A MP define que as IFES irão decidir se o seu HU será ou não administrado pela EBSH, mediante um termo de adesão. Entretanto, dada a forma antidemocrática pela qual o Ministério do Planejamento, Orçamento e Gestão, secundado de forma subserviente pelo Ministério da Educação, impõe seus interesses, é difícil imaginar que a maioria das federais escolha outra opção. Desta forma, um ente estranho às IFES irá contratar profissionais via CLT, para a realização de uma atividade fim na saúde e na educação.
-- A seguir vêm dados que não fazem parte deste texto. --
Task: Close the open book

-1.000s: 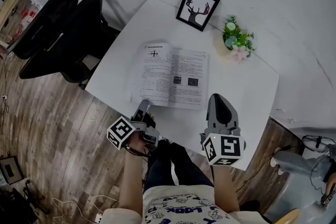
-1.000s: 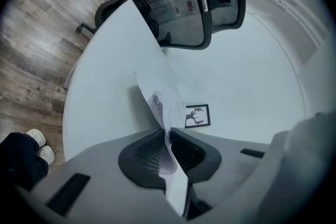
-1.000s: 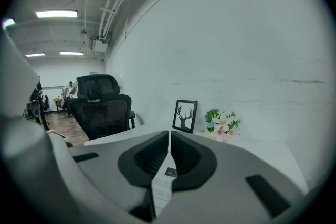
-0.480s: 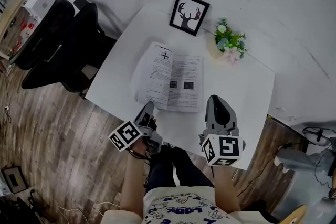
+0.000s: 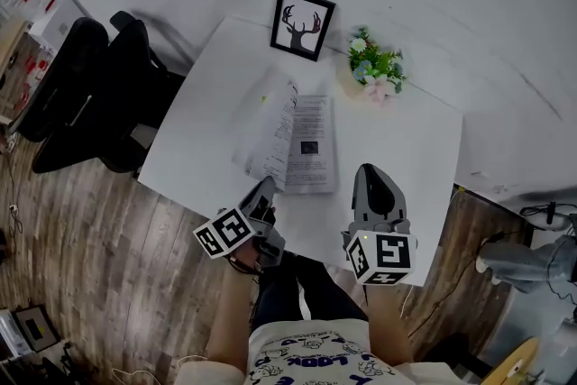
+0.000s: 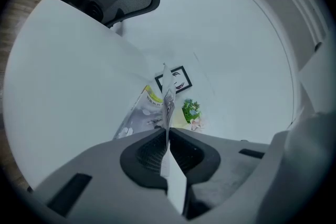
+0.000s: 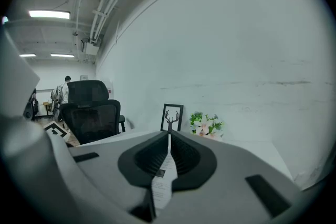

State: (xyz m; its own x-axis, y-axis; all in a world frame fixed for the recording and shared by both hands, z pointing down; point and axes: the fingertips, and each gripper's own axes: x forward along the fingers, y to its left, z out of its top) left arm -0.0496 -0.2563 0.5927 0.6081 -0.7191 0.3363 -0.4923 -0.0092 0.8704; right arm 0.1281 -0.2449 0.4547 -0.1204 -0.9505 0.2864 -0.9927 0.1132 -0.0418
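NEAR: pinching near corner of left leaf (image 5: 273, 138) in left gripper (image 6: 167, 134), jaws having just been closing, now thin on paper | carrying right gripper (image 7: 168, 136) with jaws together, apparently gripping nothing, print showing below the slit | MID: seeing open book (image 5: 313, 144) mid-table (image 5: 406, 158) with that leaf upright, picture frame (image 5: 302, 22) beyond | HANDLING: judging it light, floppy, tearable; taking hold at the outer edge, away from the spine.

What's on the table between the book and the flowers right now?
Nothing. The head view shows only bare white table between the book and the flowers, which stand apart from each other.
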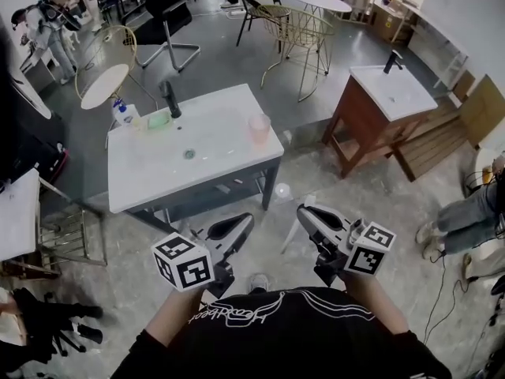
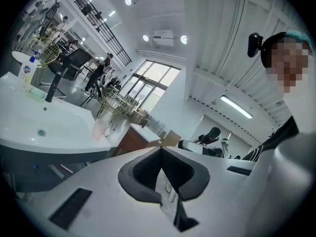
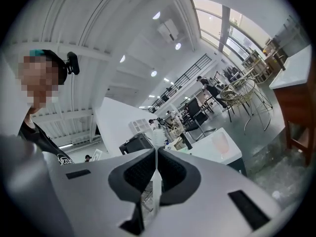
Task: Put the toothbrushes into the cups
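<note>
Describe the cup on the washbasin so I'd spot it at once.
Find the white washbasin top nearest the person. The cup stands alone near its right edge: pale pink and see-through, apart from the black tap, green dish and bottle at the left.

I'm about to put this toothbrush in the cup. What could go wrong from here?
1. The right gripper pinches the thin white toothbrush by its handle alone, so it might swivel or slip on the way in.
2. The pink cup stands close to the right edge of the sink table. A nudge could tip it or push it off.
3. Only that one cup is in view, so a second brush may lack a place.
</note>
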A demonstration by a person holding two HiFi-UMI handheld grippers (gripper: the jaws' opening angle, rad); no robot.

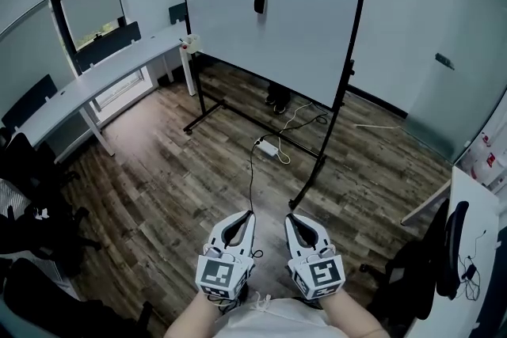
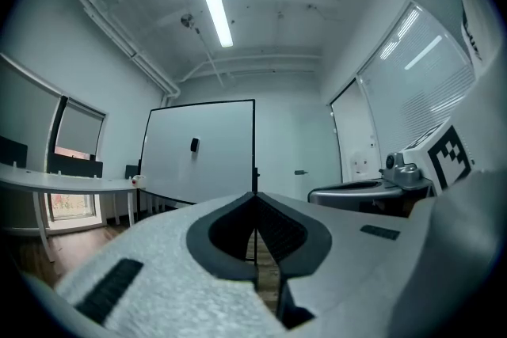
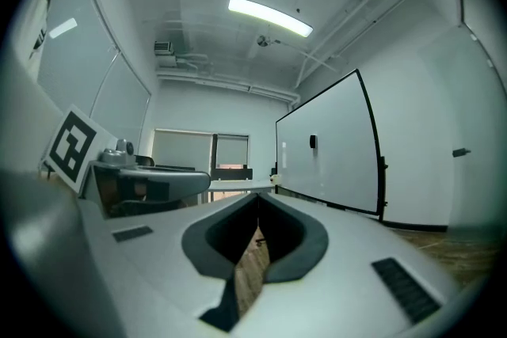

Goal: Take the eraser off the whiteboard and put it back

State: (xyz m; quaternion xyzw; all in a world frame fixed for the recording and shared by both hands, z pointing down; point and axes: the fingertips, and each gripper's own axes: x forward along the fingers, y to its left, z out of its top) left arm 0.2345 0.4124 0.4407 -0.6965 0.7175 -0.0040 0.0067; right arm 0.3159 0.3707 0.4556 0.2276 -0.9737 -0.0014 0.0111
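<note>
Left hand-held gripper (image 1: pixel 249 215) and right hand-held gripper (image 1: pixel 290 218): I hold both level, side by side, jaws together, nothing between them. Eraser (image 1: pixel 260 2) on the whiteboard (image 1: pixel 309 36), upper middle, well apart from both.

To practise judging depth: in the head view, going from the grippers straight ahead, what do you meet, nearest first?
Left gripper and right gripper, side by side → white power adapter on the floor → whiteboard, with the eraser stuck on it.
</note>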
Além disso, a administração se dará por meio de um contrato de gestão, com metas a serem cumpridas (art. 4º., inciso V da MP), modelo que tem causado sérios problemas à saúde dos trabalhadores da área, especialmente distúrbios mentais e psicossomáticos.

Certezas preocupantes e muitas dúvidas

Porém, mesmo com todas estas certezas preocupantes, a MP também é omissa em relação a várias questões importantes. O que aconteceria, por exemplo, com o atual convênio entre o SUS e os HUs? Seria ratificado pela EBSH? Se ela for uma gerenciadora de hospitais parece surgir uma triangulação de contratos e convênios. E as dúvidas não param por aí: que papel ficará reservado para as fundações de apoio ligadas aos Hospitais-Escola? Como se dará a transição dos modelos? Se a MP cria uma empresa pública de personalidade jurídica privada, como se dará o Controle Social, um dos pilares da legislação do SUS?

O movimento social de defesa da saúde e educação públicas organiza-se desde janeiro com o objetivo de derrubar a MP e a conseqüente terceirização da gestão de pessoal dos HUs. Entidades como o ANDES-SN e a FASUBRA encabeçam os protestos, que prometem crescer nos próximos meses. A rejeição à iniciativa, porém, é bem mais ampla. O Conselho Nacional de Saúde, na sua reunião ordinária de janeiro de 2011, repudiou a MP através de uma moção e defendeu sua retirada da pauta do Legislativo. Além disso, o presidente da Ordem dos Advogados do Brasil, Ophir Cavalcante Junior, orientou a entidade a participar dos debates sobre o tema e acionou a Comissão Nacional de Estudos Constitucionais da OAB, para que analise a MP 520.

Até mesmo a ANDIFES, a Associação Nacional dos Dirigentes das IFES, mostrou-se dividida em sua última reunião. Muitos reitores defenderam mudanças na MP 520, particularmente no que tange às ameaças à autonomia universitária, conforme nota divulgada pela entidade. Alguns se declararam inclusive publicamente contrários ao teor da iniciativa, como o Reitor da Universidade Federal do Rio de Janeiro, Aloísio Teixeira, e da Universidade Federal de São João Del Rey, Helvécio Reys.

Os opositores da MP 520 estudam a situação jurídica por ela criada e, se a mesma for aprovada na forma de lei, devem questioná-la no STF através de uma Ação Direta de Inconstitucionalidade (Adin). Em relação ao enfrentamento político, protestos contrários à medida foram realizados em quase todas as IFES durante o mês de fevereiro por entidades representativas de docentes, técnicos e estudantes, e uma marcha foi realizada em Brasília no final do mesmo mês. Ademais, a possibilidade de agravamento da situação é grande, podendo inclusive gerar a realização de uma greve proximamente, conforme acena, por exemplo, a FASUBRA.